• [Task item]: Retype every line below precisely as it appears.

• [Data excerpt]:
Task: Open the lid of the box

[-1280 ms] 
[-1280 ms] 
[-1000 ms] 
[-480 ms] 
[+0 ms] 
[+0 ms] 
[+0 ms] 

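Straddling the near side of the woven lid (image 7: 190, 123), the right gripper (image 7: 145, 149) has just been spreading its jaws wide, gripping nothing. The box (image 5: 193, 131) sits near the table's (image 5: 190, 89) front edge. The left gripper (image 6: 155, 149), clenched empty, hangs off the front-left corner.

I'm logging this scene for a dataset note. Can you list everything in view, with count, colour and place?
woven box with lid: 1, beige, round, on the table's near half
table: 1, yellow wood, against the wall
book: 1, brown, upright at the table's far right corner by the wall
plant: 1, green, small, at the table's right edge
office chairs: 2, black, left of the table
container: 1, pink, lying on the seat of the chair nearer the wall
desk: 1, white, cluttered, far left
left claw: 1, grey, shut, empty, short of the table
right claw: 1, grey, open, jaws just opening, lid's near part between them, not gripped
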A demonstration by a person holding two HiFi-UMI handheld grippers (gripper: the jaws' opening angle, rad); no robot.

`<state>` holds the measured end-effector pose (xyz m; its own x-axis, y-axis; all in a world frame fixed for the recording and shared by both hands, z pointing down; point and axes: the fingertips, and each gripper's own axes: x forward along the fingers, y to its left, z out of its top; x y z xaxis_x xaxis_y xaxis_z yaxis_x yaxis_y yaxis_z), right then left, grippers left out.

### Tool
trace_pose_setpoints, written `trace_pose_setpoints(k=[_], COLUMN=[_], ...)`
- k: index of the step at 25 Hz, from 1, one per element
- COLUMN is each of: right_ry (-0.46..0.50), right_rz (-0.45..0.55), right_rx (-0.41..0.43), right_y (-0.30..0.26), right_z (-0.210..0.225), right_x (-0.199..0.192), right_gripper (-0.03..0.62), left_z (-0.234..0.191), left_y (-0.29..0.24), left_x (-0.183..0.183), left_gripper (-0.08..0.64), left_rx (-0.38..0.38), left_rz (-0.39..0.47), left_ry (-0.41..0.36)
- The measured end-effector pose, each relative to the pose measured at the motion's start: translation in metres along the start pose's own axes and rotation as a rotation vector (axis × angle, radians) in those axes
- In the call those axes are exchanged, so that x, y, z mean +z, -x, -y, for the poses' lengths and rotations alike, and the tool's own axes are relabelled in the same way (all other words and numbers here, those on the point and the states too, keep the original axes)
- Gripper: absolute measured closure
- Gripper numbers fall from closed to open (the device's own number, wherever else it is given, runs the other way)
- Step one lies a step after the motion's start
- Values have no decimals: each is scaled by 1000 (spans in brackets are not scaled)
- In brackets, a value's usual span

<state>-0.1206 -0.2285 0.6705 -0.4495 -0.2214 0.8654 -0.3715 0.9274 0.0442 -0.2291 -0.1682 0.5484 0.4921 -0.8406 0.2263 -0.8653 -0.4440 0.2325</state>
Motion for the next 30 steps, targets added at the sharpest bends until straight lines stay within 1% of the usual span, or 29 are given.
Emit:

• [Written reply]:
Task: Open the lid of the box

[-1280 ms] 
[-1280 ms] 
[-1000 ms] 
[-480 ms] 
[+0 ms] 
[+0 ms] 
[+0 ms] 

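Straddling the near side of the woven lid (image 7: 190, 123), the right gripper (image 7: 145, 149) has just been spreading its jaws wide, gripping nothing. The box (image 5: 193, 131) sits near the table's (image 5: 190, 89) front edge. The left gripper (image 6: 155, 149), clenched empty, hangs off the front-left corner.

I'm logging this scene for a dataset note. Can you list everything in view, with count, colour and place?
woven box with lid: 1, beige, round, on the table's near half
table: 1, yellow wood, against the wall
book: 1, brown, upright at the table's far right corner by the wall
plant: 1, green, small, at the table's right edge
office chairs: 2, black, left of the table
container: 1, pink, lying on the seat of the chair nearer the wall
desk: 1, white, cluttered, far left
left claw: 1, grey, shut, empty, short of the table
right claw: 1, grey, open, jaws just opening, lid's near part between them, not gripped
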A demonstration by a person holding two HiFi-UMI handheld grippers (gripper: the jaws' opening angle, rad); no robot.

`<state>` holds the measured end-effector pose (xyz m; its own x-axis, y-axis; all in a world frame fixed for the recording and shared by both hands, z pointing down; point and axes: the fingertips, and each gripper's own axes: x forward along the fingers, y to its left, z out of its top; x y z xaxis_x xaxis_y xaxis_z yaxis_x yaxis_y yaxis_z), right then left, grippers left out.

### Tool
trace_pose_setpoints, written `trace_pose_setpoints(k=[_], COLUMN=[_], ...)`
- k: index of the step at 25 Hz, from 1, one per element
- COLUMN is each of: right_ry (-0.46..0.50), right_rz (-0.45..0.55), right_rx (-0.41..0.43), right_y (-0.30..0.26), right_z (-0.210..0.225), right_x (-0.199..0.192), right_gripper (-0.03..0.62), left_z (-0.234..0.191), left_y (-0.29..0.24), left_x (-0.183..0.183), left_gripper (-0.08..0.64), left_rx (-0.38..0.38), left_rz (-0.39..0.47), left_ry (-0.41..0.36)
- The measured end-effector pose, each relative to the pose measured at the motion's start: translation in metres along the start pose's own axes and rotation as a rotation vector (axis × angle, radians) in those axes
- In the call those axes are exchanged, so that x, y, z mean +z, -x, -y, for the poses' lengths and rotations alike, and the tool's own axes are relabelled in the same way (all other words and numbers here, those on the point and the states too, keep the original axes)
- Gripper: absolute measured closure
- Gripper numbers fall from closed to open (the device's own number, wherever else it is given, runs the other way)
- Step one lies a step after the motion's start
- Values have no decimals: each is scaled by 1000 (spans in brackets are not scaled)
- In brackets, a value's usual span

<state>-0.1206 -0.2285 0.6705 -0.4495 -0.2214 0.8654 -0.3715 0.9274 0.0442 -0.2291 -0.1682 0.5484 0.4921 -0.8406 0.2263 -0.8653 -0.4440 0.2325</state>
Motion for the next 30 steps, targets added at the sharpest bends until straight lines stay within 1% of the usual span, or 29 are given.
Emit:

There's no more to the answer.